I am trying to create a function that will search a dataframe xfile
for cases where ZSCORE
is more than 3 or less than -3, and item
matches the function argument. Then it searches another dataframe data
for PERSON LABEL
in xfile
and matches them to sidtp
in data
. When found it replaces the value of item
for that row only.
I can't get it to work exactly how I want and below is some modified code where item is hardcoded as HG13_2
. I have included examples of much smaller datasets than I am working with in reality to give an example.
library(tidyverse)
library(readxl)
library(haven)
#set zvalue thresholds for items
z_high <- 3
z_low <- -3
setwd("")
data <- read_excel("small_dataset.xlsx")
xfile <- read_excel("small_xfile.xlsx")
test_func3 <- function(xfile, item, data) {
xfile <- xfile %>%
filter((xfile$ZSCORE > z_high | xfile$ZSCORE < z_low) &
xfile$`ITEM LABEL` == item)
data <- mutate(data, HG13_2 = replace(HG13_2, sidtp
%in% xfile$`PERSON LABEL`, 999))
}
test3 <- test_func3(xfile, "HG13_2", data)
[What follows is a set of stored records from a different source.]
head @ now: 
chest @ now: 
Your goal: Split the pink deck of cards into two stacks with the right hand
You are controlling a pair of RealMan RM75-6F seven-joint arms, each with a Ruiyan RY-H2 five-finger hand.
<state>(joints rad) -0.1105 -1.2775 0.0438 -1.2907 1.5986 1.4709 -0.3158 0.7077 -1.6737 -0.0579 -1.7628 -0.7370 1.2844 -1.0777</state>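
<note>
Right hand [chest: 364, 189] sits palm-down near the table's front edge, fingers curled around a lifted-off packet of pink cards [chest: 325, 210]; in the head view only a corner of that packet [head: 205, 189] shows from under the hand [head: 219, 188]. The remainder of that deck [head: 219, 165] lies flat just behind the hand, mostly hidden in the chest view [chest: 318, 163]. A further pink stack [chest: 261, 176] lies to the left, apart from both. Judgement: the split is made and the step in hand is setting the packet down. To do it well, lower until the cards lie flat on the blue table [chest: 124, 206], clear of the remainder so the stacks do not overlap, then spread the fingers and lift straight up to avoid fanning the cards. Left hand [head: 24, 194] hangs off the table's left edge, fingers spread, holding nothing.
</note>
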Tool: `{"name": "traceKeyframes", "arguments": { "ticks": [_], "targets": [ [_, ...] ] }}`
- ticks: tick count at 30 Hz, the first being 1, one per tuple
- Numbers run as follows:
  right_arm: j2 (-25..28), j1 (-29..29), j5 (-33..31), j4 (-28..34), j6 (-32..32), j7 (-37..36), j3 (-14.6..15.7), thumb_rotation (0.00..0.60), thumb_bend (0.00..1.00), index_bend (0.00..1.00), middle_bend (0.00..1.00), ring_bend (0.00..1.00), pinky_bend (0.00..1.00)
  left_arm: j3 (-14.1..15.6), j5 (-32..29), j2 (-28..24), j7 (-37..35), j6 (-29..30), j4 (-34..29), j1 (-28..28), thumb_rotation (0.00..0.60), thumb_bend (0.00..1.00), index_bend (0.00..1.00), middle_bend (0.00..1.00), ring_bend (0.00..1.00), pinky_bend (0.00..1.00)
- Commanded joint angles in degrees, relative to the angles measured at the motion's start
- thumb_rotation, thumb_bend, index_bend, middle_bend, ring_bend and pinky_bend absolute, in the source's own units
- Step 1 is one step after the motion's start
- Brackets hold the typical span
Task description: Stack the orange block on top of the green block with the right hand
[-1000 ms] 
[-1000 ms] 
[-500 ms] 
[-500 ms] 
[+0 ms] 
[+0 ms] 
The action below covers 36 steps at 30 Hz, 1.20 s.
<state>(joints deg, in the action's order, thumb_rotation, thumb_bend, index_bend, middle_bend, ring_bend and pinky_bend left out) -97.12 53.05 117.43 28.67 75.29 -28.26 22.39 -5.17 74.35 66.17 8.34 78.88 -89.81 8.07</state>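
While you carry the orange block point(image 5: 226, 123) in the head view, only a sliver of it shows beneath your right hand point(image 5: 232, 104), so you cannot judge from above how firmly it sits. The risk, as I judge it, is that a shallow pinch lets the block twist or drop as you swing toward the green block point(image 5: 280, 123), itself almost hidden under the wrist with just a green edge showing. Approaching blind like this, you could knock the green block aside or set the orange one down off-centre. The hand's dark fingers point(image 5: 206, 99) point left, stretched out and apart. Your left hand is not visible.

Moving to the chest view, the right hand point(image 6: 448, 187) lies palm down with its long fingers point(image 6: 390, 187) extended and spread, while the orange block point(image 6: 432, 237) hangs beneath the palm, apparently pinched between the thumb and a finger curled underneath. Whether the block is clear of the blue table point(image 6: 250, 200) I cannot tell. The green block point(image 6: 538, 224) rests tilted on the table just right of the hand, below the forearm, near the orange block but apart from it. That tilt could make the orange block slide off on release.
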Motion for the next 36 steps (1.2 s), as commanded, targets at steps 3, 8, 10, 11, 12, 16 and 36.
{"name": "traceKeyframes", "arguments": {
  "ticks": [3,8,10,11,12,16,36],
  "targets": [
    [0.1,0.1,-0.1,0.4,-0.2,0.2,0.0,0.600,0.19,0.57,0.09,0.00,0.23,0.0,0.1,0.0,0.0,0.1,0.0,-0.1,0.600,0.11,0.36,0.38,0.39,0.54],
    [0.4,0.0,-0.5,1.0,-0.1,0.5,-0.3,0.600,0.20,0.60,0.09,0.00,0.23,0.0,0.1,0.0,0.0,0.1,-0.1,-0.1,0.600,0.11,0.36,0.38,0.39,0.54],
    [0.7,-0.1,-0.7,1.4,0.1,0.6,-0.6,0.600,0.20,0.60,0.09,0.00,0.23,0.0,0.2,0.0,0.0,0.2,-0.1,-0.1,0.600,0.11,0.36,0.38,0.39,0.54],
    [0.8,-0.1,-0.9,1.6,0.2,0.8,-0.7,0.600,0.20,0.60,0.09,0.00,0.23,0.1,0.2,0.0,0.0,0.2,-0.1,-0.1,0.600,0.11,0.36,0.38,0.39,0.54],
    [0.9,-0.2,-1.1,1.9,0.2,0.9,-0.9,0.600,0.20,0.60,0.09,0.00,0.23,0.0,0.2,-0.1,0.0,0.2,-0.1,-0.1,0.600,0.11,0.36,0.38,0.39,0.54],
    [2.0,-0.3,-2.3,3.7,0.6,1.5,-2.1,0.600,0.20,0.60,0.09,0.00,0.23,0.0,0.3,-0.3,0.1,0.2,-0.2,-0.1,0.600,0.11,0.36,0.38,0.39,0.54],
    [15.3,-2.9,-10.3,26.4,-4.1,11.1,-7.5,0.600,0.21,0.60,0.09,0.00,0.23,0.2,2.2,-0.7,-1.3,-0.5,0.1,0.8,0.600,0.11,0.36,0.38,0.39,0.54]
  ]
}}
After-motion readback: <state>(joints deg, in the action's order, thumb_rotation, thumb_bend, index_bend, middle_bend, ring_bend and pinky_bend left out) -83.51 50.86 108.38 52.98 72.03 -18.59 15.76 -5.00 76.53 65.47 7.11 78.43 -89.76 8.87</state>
This is the contents of data
# A tibble: 11 × 3
sidtp HG13_2 HG14_2
<chr> <dbl> <dbl>
1 person_1 1 1
2 person_2 1 1
3 person_3 1 1
4 person_4 1 1
5 person_5 1 1
6 person_6 1 1
7 person_7 1 1
8 person_8 1 1
9 person_9 1 1
10 person_10 1 1
11 person_11 1 1
This is the contents of xfile
# A tibble: 11 × 5
PERSON ITEM ZSCORE `PERSON LABEL` `ITEM LABEL`
<dbl> <dbl> <dbl> <chr> <chr>
1 22 8 3.10 person_1 HG13_2
2 142 8 3.01 person_2 HG13_2
3 177 8 4.00 person_3 HG13_2
4 296 8 3.27 person_4 HG13_2
5 411 8 5.57 person_5 HG13_2
6 483 8 3.17 person_6 HG13_2
7 587 8 3.07 person_7 HG13_2
8 835 8 3.38 person_8 HG13_2
9 971 8 7.88 person_9 HG13_2
10 1048 8 3.24 person_10 HG13_2
11 9999 9 3.11 person_11 HG14_2
Running the code above gives me my desired output where matched cases have their values replaced for that cell only.
# A tibble: 11 × 3
sidtp HG13_2 HG14_2
<chr> <dbl> <dbl>
1 person_1 999 1
2 person_2 999 1
3 person_3 999 1
4 person_4 999 1
5 person_5 999 1
6 person_6 999 1
7 person_7 999 1
8 person_8 999 1
9 person_9 999 1
10 person_10 999 1
11 person_11 1 1
Here is what I want my code to look like
test_func3 <- function(xfile, item, data) {
xfile <- xfile %>%
filter((xfile$ZSCORE > z_high | xfile$ZSCORE < z_low) &
xfile$`ITEM LABEL` == item)
data <- mutate(data, item = replace(item, sidtp
%in% xfile$`PERSON LABEL`, 999))
}
test3 <- test_func3(xfile, "HG13_2", data)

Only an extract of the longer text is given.